Efficiency, Accuracy, and Stability Issues in Discrete Time Simulations of Single Reed Wind Instruments

Federico Avanzini
Universita' di Padova, Dipartimento di Elettronica e Informatica. Via Gradenigo 6/A, 35131 Padova, Italy.
E-mail: . Web:

Davide Rocchesso
Universita' di Verona, Dipartimento di Informatica. Strada Le Grazie 15, 37134 Verona, Italy.
E-mail: Web:

The paper discusses numerical issues related to discrete-time simulations of a single reed physical model, and proposes a set of numerical tools for constructing a digital reed that preserves as closely as possible the physical properties of the system. This page provides some sound examples synthesized using the digital instrument.
$F_s=44.1$ kHz, $\omega_r=2\pi \cdot 3700$ rad/s, $g_r=3000$ Hz
Oscillation in the fundamental register can be heard from this example; realistic values for the reed parameters have been chosen (see Table I in the paper). On the one hand, the overall sound quality is clearly not satisfactory; this is mainly due to poor modeling of the resonator (see the paper for details) and can be noticed during steady state oscillations. On the other hand, accurate modeling of the excitation mechanism provides a realistic attack transient.
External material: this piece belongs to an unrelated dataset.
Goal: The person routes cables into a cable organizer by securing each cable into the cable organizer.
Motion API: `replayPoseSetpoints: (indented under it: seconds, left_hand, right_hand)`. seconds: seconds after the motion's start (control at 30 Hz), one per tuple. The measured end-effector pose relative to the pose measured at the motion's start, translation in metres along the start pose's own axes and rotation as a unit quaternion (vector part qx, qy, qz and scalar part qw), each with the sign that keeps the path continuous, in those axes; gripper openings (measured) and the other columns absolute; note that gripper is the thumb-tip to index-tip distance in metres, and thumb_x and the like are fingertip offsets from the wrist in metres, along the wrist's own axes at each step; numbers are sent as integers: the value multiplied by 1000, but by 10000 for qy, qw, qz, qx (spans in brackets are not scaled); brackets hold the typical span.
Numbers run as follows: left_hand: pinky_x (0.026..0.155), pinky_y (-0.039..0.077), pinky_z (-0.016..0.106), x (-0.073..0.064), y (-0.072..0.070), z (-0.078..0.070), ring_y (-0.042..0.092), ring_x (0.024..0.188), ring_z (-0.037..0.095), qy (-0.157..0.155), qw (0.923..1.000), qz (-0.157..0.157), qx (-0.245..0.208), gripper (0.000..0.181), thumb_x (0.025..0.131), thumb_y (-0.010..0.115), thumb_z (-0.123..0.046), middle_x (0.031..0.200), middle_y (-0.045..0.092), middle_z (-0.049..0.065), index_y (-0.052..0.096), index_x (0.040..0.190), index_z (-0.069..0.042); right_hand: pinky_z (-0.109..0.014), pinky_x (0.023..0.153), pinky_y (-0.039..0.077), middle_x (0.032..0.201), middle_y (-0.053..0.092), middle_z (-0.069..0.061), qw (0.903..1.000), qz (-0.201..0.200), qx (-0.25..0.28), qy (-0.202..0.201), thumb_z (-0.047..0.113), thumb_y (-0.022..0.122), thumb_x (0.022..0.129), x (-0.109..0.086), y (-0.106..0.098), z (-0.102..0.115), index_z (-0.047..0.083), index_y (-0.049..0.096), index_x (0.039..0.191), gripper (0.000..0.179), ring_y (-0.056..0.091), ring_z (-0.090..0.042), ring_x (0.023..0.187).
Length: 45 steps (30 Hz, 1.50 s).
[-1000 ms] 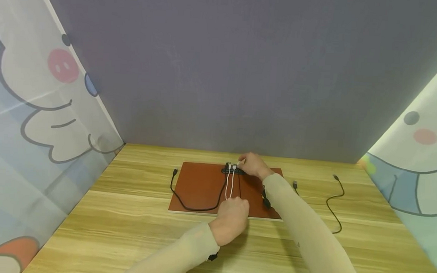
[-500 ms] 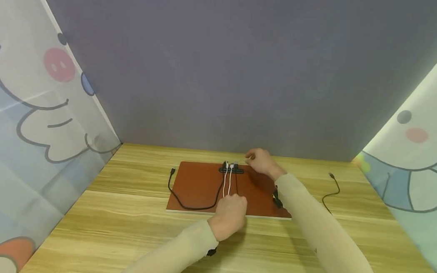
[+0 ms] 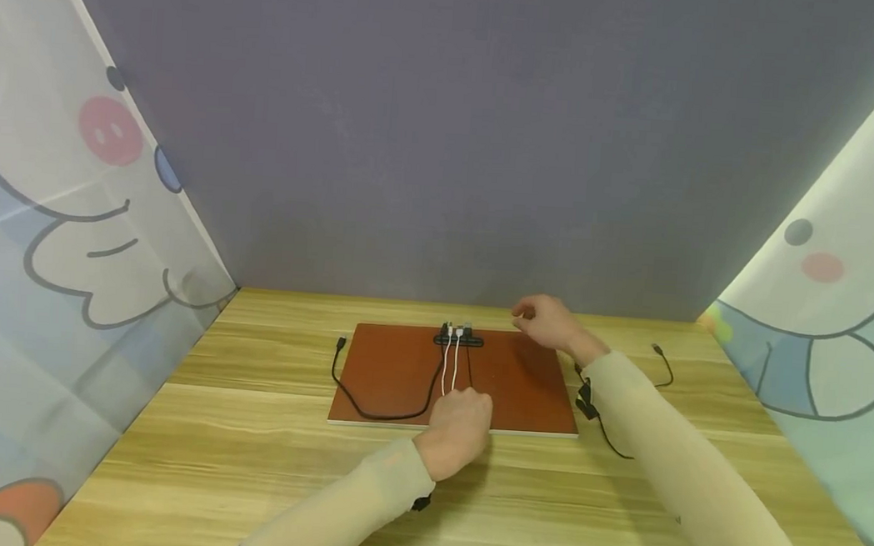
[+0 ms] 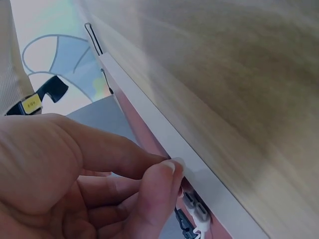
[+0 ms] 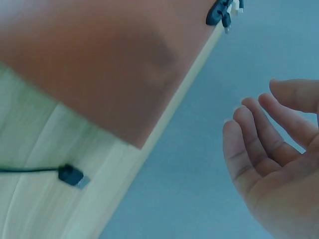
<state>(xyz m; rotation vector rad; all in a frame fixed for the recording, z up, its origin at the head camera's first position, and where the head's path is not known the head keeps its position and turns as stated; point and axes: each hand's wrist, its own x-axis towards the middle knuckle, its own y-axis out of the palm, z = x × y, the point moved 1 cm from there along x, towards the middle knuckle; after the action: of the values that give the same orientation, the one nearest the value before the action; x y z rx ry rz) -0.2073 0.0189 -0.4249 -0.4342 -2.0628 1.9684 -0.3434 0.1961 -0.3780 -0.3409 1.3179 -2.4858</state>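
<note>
My left hand is at the front edge of a reddish-brown board, thumb and forefinger pinched together on white cables; the held ends are hidden. Those cables run up to a black cable clip at the board's back edge, where several connectors stand in its slots. In the left wrist view, a white connector shows below the fingertips. Above the board's back right corner is my right hand, its fingers loosely bent and holding nothing. A black USB plug lies beside the board in the right wrist view.
One black cable curves from the clip across the board to the left, its plug beyond the board's edge. Another black cable lies on the wooden table at right. A grey panel stands behind.
My right hand has let go at the clip and moved right, away from it. A dark connector is now visible in the clip's right part. The left hand stays at the board's front edge.
</note>
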Motion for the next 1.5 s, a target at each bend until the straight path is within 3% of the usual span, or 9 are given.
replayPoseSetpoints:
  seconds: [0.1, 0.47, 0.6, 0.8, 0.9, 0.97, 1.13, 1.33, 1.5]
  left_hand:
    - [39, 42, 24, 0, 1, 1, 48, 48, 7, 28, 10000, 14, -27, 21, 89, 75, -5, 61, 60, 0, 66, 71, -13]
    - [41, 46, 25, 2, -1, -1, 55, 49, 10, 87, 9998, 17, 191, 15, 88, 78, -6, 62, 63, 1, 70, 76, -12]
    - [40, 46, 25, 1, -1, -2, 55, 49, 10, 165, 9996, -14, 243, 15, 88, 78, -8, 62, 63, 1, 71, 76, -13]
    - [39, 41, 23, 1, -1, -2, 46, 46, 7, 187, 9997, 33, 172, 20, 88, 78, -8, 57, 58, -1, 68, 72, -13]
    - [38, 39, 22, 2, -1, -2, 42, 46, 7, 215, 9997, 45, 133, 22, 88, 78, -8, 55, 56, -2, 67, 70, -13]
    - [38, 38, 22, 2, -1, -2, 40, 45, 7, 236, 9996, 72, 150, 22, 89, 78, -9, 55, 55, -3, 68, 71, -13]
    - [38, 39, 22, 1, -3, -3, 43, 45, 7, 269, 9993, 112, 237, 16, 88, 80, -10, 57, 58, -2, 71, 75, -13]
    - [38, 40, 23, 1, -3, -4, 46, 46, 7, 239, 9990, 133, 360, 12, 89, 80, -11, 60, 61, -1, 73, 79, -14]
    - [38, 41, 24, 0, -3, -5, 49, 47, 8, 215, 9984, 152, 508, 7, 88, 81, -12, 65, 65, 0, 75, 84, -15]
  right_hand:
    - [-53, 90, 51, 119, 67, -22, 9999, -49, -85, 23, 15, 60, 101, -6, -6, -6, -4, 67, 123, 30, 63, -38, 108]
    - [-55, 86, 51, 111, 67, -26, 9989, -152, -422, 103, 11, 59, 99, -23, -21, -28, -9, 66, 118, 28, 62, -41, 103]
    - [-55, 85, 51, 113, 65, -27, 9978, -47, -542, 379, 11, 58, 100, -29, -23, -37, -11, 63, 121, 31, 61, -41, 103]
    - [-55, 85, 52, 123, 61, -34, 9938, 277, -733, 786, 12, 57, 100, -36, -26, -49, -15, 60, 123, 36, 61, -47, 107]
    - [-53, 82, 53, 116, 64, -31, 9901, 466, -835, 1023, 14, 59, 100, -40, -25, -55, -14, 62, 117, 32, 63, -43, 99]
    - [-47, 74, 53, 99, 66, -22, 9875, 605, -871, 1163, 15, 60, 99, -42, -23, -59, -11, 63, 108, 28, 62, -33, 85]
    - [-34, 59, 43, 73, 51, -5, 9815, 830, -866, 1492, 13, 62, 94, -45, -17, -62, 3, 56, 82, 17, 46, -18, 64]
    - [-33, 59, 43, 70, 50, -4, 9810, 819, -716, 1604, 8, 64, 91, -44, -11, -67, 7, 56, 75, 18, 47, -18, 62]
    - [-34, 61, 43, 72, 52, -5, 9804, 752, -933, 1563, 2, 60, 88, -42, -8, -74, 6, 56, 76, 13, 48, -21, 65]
$F_s=44.1$ kHz, $\omega_r=2\pi \cdot 2020$ rad/s, $g_r=1400$ Hz
This example shows that the second (clarion) register can be played without opening the register hole, if the reed parameters are properly adjusted. Both the resonance and the the damping coefficient are lowered, in particular the reed resonance matches the seventh harmonic of the bore. The transition from the fundamental register to the clarion register (one twelfth above) can be clearly heard in the attack transient, and this behavior from the model is qualitatively in agreement with experimental results on real clarinets (see the paper for a detailed discussion).

$F_s=44.1$ kHz, $\omega_r=2\pi \cdot 3150$ rad/s, $g_r=300$ Hz
A transition to the reed regime ("squeaks") is achieved in this example. This is obtained by giving the damping coefficient a very low value. Again, this behavior is qualitatively in agreement with experimental results (see the paper for a detailed discussion). A similar effect can be produced on a real clarinet if the player presses the reed using his teeth instead of his lip, therefore providing little damping.